Drei Tage und Nächte trieb er. Bewußtlos bargen japanische Perlenfischerinnen ihn ans Land. Im Hause des Dorfältesten pflegte ihn liebevoll die kleine gütige Kikuyatko mit der unerreichbaren Anmut und Demut des japanischen Mädchens.

In der Stube des Schulzen hatte er, als er wieder zu Kräften gekommen war und umhergehen konnte, einen Haufen alter verwaschener Schiffspapiere gefunden. Der Taifun warf so manches Schiff an diese gefährlichen Riffe. Hier lag zu Stapel, was von den Mannschaften nach ihrer Beerdigung auf dem kleinen Seemannshügel geblieben war.

Er hatte die Wahl unter diesen verblichenen, vom Meereswasser ausgesogenen Dokumenten. Er wählte einen Seemannspaß, dessen ertrunkener früherer Besitzer im Alter zu ihm paßte.

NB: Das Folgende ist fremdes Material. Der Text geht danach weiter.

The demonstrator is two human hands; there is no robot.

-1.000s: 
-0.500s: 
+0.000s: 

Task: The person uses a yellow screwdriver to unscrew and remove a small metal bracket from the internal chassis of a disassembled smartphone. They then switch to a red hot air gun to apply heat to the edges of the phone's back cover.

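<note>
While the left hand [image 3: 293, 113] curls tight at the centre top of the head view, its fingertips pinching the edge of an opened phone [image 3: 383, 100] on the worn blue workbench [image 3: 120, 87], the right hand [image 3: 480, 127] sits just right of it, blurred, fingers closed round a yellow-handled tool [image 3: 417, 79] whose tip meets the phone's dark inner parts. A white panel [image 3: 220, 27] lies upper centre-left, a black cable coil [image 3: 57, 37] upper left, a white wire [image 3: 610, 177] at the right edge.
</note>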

Das Ausweispapier des ledigen Steuermanns John D. Rutland aus Liverpool von dem zerschellten Dampfer »Nancy«.

Und begann unter diesem Namen das neue Leben.

Wohl war ihm später oft der Gedanke gekommen, nach den Verwandten seines Paten und toten Doppelgängers zu forschen, hatte diese Notwendigkeit aber im Drange der anstürmenden Geschäfte aufgeschoben und immer wieder verschoben. Wer fragte in England nach Paß und Ausweispapieren! Er hatte die Erkundung vertagt und schließlich vergessen.

Die Frage des Chefredakteurs der »Nation« erfüllte ihn mit peinlicher Reue ob dieser Vernachlässigung. Was wußte er von dem ersten Offizier John D. Rutland aus Liverpool? Nichts!

»Wie hieß Ihr Vater, Sir John?« fragte liebenswürdig der Chefredakteur.

»John David Rutland«, erwiderte Sir John aufs Geratewohl. »Er ist tot.«

Auch die Mutter ließ er sterben und phantasierte seine Jugend und Seemannslaufbahn kühn zusammen.

Eifrig notierte der Zeitungsmann.

Wenige Tage später erfuhr das Vereinigte Königreich zum ersten Male Einzelheiten aus dem Leben seines größten Wirtschaftsmagnaten.